Sweeny Todd had help getting to the insane and musically talented serial killer that he became. And all in part because of a lie. His wife was not dead and his daughter wasn’t far away and even though terrible things had befallen all three, the worst was the betrayal of the woman who loved him. She lied to him. And because of that lie, he became the dreadful demon of Fleet Street.
And the little kid she rescued from the ‘Italian Barber’ and ultimately from Sweeney Todd himself, loved her. He figured out what Todd was, and wanted to protect her. And she was going to betray even him to his death.
I’ve been hyper focused on my father and the Fundamental Baptist Church and all of its excesses. But what I failed to do was love myself enough to allow myself to be him by that semi-truck a long time ago.
See, like that little kid, I loved my crazy mother. I wanted in my mind and in my heart , to redeem her. Sort of like she’s the wilting flower in the story and in need of rescue. That I sang to her, “Not while I’m around.”
But I wasn’t around, am not around, and she doesn’t need saving.
Because the truth of it is that yes, my dad beat me. The church reinforced the necessity of those beatings. But through it all, my mother liked to watch. And she often encouraged it to either happen or be the cause of it being made worse.
Suddenly a string of memory launched in my head, scenes I know too well, and behind the raised voices and raised hands was an encouragement for the voices to rise higher as well as the hands.I was overcome. I had to call for my husband to help me out of the shower.

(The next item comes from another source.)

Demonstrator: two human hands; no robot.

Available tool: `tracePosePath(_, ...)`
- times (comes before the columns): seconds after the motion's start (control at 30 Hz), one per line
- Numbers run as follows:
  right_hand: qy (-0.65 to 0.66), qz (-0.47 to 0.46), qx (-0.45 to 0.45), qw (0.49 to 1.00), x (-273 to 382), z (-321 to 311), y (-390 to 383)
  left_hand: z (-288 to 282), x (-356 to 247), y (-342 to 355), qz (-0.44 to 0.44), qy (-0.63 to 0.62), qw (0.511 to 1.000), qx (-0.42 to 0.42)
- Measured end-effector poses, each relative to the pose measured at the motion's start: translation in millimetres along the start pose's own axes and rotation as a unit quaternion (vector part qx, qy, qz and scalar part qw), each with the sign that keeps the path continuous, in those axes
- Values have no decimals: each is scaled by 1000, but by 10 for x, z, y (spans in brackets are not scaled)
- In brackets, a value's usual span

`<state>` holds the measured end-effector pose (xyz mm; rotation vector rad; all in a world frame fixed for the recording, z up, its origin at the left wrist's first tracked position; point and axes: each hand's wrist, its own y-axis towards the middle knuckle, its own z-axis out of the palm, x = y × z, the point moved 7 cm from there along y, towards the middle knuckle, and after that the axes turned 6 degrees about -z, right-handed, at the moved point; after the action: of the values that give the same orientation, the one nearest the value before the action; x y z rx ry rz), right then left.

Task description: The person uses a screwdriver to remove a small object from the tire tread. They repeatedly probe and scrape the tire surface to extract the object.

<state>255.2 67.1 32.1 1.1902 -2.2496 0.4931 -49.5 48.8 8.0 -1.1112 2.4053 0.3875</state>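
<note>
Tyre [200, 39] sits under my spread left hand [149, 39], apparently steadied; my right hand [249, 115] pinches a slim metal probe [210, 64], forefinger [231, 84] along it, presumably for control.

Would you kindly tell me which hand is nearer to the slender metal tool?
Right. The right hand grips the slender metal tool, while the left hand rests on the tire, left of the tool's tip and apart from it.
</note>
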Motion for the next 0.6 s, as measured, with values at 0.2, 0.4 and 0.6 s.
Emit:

Yesterday I made the decision I should have made a long time ago. I blocked their phone numbers.
I have to love myself enough, now, to say goodbye. And it hurts. And I’m scared. I am now an intentional orphan.
Today I woke up not like I’d been hit by a train but feeling the feather’s touch of love, this time. Knowing that I have it in my life and in myself. It’s a strange feeling. I feel lighter somehow.